Как здорово иметь прекрасно сохранившееся девичье, не рожавшее тело. Им не сжимаешься под мужским взглядом, а зазывно распахиваешься и раскрываешься в бесстыдной фарфоровой наготе. Оно гибко, с готовностью принимает удобные позы, чтобы помочь жадным мужским рукам.
И не нужно задёргивать шторы, стыдливо гасить свет, хихикать и юркать под одеяло, как поступает 95 процентов женщин. Наоборот: включить все имеющиеся светильники, повернуть их прожекторные потоки в центр мехового ложа, на арену любви. И медленно, подробно под беспощадным медицинским светом, с детской дотошностью по сантиметрику исследовать и любить друг друга… И при этом смотреть в глаза, непременно в глаза любимого.
— Первый этап без проникновения, — поставила она условие. — А то сразу выгорим.
Они с Мироном поменялись ролями: он покорно отдавался её рукам и коротким властным командам.

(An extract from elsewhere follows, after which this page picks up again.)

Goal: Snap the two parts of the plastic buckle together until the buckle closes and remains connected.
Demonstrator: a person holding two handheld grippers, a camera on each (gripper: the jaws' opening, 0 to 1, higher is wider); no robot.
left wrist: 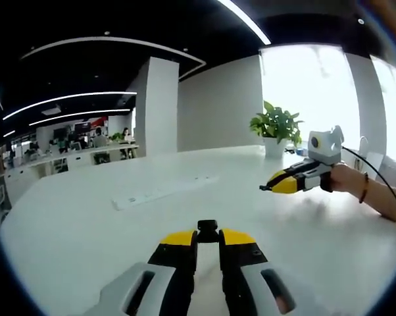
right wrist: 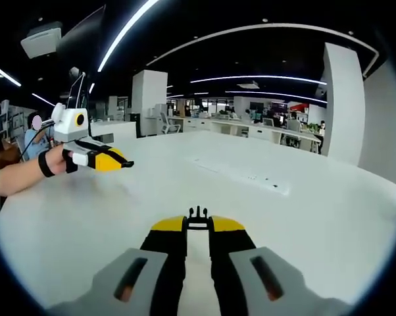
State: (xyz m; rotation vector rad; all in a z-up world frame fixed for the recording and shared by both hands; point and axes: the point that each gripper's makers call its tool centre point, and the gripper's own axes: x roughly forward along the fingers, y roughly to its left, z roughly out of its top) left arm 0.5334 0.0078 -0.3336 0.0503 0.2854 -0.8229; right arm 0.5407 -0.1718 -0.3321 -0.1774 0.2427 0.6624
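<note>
Holding one buckle half each, the two grippers are well apart over the white table (left wrist: 86,230), so mating hasn't begun.

Left gripper view: the left gripper (left wrist: 208,238) rises from 6 o'clock w/ jaws narrow, pinching a small black buckle part (left wrist: 208,229) between the yellow tips; it looks like the socket half, but it's too small to be sure. At approx 3 o'clock the right gripper (left wrist: 272,186) comes in, held by a hand (left wrist: 339,178), tip pointing toward 9 o'clock. Its tip looks closed; what it carries can't be read from here. A white power strip (left wrist: 165,191) lies on the table at 11 o'clock, a potted plant (left wrist: 275,128) at 1 o'clock.

Right gripper view: the right gripper (right wrist: 198,225) has jaws narrow on a black pronged buckle part (right wrist: 198,214), prongs poking up past the tips. The left gripper sits at 9 o'clock, tip toward 3 o'clock.

Progress est.: both halves picked up and held, nothing joined. Left to do: bring the tips together, line prongs w/ socket, press until it clicks, check it stays connected.
</note>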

— Я знал, что ты гениальная женщина. Где ты пропадала?
«У Поносова», — чуть не сказала она.
— Куда ткнёшь пальчиком в глобус — туда и полетим… — задыхаясь, прерывисто бормотал он, пока ещё был в силах бормотать. — Стихи твои издадим, раскрутим… Ноу проблем…
Он откровенно покупал её, и Ане это нравилось. Сразу начинаешь чувствовать себя женщиной. Когда, изо всех сил стискивающий, скрипящий зубами, он готов был испустить первобытный брачный рёв насытившегося самца, в дверь сильно постучали.
— Какого…?!
— Мирон, твоя олениха! — просвистел в миллиметровую дверную щель возбуждённый шёпот. — Лижет с солонца, как с ладошки. Вблизи ещё шикарнее, это что-то! Мирон, мать твою, успеешь дотрахаться! Не то мужики сами уложат!
В любое другое время он искалечил бы наглеца. Но тут сжал, поцеловал Анины ладони: «Жди». Сорок бешеных, по-военному чётких секунд одевания, бряканье пряжек, скрип ремней — дверь захлопнулась. По-женски нервно тявкали за окном собаки. Взревели снегоходы.
Что сделалось со мной?
Откуда этот свет?…
А на плече —
Руки твоей горячей след…
А на губах слова,
Которых не сказать,
А кончикам ресниц
Таить в себе немало…
Аня полежала ещё, лелея в памяти самые восхитительные моменты игры, поглаживая в предвкушении тело. Но не следовало распалять, расплёскивать его раньше времени. Мирона всё не было. За окошком посинело, потом почернело, потом заимку осветили яркие фонари.
Она накинула шубу, влезла в большие валенки и вышла на улицу. Из чёрной чудовищной пропасти неба сыпались уже не гомеопатические крупинки, а крупные мягкие хлопья. По периметру забора в придавленном, снежном безмолвии спали десятиэтажные ели. Тишина… А воздух!